Paola se asegura de que tan solo yo la observo y separa las piernas lentamente, dejándome ver bajo la fina tela de las medias su ropa interior, blanca y de encaje. Siento que mi corazón se acelera, excitado.

—¡Venga, lleva ese café! —me dice el jefe de repente, asustándome. Reacciono y lo fulmino con la mirada, me callo y no reprocho su comportamiento por no ser despedido; dejo que siga ligando con la camarera, Emma—. Pues sí, la verdad es que conozco bastantes restaurantes. Tengo un amigo en uno italiano, podría invitarte algún día allí, la comida está riquísima. ¡Ti piacerà! ¿pero éste desde cuándo habla italiano?, me pregunto, saliendo del mostrador con el café y un cruasán, que llevo rápidamente a un cliente.

Paso por la mesa de Paola, en la esquina; ella ríe al verme.

—Cuidado con lo que haces —le susurro al oído, e inspiro el perfume de su cuello, luego beso su piel—. Eres un peligro.

—Podría decir lo mismo —coquetea, y antes de que me aleje me agarra con cuidado del cuello de la camisa, sin demasiada fuerza; se inclina para desafiarme con la mirada—. ¿Ya te volví loco? —niego con la cabeza, divertido.

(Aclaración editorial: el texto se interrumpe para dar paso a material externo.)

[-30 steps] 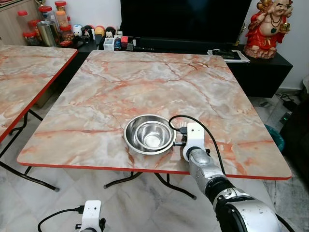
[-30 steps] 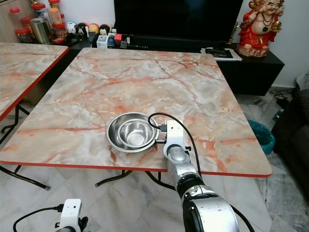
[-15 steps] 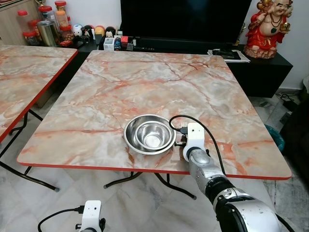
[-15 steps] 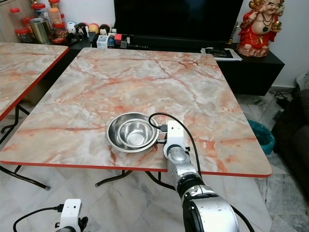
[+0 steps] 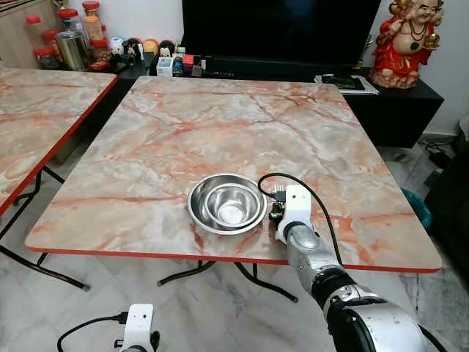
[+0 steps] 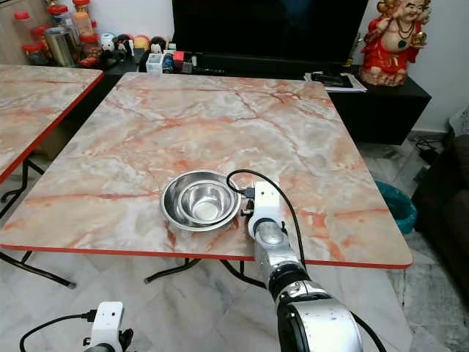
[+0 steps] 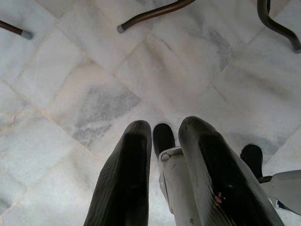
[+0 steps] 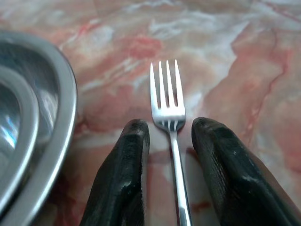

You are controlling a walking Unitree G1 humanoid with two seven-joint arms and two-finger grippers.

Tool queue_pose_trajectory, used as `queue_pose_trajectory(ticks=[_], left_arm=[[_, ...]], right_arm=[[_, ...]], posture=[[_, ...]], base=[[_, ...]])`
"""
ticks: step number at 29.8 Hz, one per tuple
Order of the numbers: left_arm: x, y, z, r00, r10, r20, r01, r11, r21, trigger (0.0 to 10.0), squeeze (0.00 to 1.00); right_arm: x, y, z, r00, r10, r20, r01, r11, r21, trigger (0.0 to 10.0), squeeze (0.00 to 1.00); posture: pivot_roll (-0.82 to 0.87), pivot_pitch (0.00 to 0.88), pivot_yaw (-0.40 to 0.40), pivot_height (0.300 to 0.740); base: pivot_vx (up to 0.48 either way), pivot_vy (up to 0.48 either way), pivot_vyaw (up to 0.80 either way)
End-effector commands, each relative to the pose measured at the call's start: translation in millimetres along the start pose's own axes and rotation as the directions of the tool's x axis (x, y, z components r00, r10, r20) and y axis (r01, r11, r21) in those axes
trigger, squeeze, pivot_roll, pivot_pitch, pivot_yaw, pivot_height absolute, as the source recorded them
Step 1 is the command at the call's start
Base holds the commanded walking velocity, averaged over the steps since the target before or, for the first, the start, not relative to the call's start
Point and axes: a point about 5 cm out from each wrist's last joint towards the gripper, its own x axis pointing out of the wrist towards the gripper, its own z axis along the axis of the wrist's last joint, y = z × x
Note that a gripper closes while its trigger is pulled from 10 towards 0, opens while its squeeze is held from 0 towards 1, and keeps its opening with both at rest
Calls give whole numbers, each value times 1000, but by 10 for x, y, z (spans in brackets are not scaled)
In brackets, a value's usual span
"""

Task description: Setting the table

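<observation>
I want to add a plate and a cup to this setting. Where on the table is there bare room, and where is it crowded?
The marble table is bare from the nested steel bowls back to its far edge, and left of the bowls too. It is crowded right of the bowls, where the fork lies between the right pincer's open fingers.

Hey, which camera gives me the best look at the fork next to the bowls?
The right wrist view: the fork lies on the marble table between the open fingers of the right gripper, tines clear, beside the steel bowls. In the eye views the wrist hides nearly all of it; tines just peek out.
</observation>
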Motion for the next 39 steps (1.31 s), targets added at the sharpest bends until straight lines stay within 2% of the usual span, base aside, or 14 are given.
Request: queue_pose_trajectory(ticks=[1,12,19,26,31,37,39], left_arm=[[2,-14,-14,1000,-2,-18,2,1000,3,10000,0],[9,-35,7,1000,-7,-13,7,1000,2,10000,0],[11,-38,15,1000,-7,-11,7,1000,0,10000,0],[14,-46,47,1000,-5,15,5,1000,-11,10000,0],[15,-43,46,1000,-8,12,8,1000,-11,10000,0],[14,-47,33,1000,-15,2,15,1000,-22,10000,0],[9,-51,6,1000,-20,-9,20,1000,-18,10000,0]], right_arm=[[16,-18,126,999,-10,44,9,1000,18,10000,0],[16,-96,199,994,-45,95,42,999,27,10000,0],[4,-172,383,973,-70,221,53,995,86,10000,0],[-95,-188,668,892,-47,449,4,995,96,10000,0],[-147,-214,634,871,-50,488,10,996,83,10000,0],[-171,-247,544,874,-70,480,26,995,97,10000,0],[-203,-263,436,878,-86,471,40,993,107,10000,0]], posture=[[59,0,-52,740],[54,0,-49,740],[54,0,-48,740],[46,0,-45,740],[45,0,-44,740],[43,0,-43,740],[33,0,-37,740]], base=[[0,0,0],[0,0,0],[0,0,0],[0,0,0],[0,0,0],[0,0,0],[0,339,0]])
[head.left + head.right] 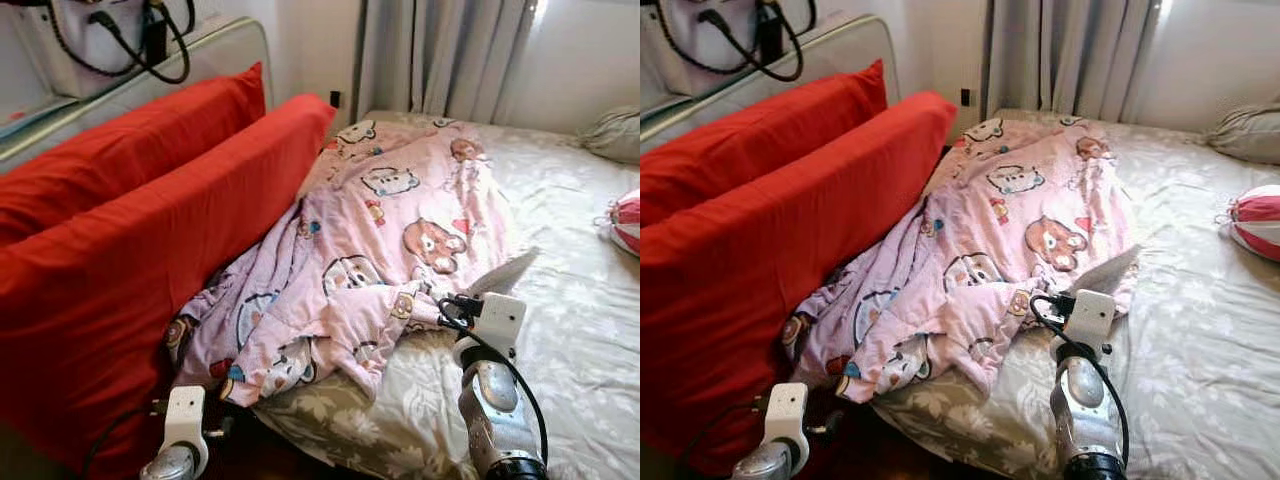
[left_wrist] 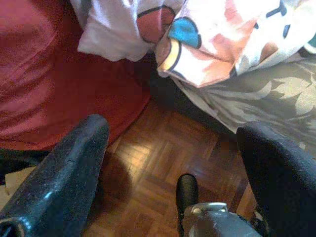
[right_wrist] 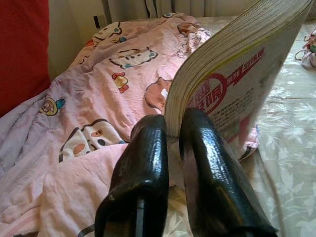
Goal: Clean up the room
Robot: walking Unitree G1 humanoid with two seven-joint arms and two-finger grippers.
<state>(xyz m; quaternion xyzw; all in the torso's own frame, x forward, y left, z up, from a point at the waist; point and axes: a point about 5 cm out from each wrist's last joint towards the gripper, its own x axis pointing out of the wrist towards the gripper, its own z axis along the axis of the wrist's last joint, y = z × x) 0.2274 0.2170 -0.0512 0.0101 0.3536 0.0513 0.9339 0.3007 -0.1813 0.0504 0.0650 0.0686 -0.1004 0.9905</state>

—Quizás el día en el que me dejes besarte —y me suelta, volviendo a acomodarse en la silla.

Pasan las horas y una vez más salimos juntos del bar. Esta vez Paola agarra mi mano, se escusa diciendo que la suya está demasiado fría y necesita calentarla.

—¿Es verdad que nunca quisiste a nadie? —pregunto, quizás solo sean estúpidos rumores.

—¿Es verdad que tienes miedo al compromiso?  —contraataca con una sonrisa. 

Miro al frente, estoy tan dispuesto a responder como ella. 

Viajo al pasado y recuerdo a Bárbara, le gustaba que pronunciara su nombre, Baby, me lo pedía cuando hacíamos el amor.

No tengo miedo al compromiso, Paola, tengo miedo a que vuelvan a romperme el corazón.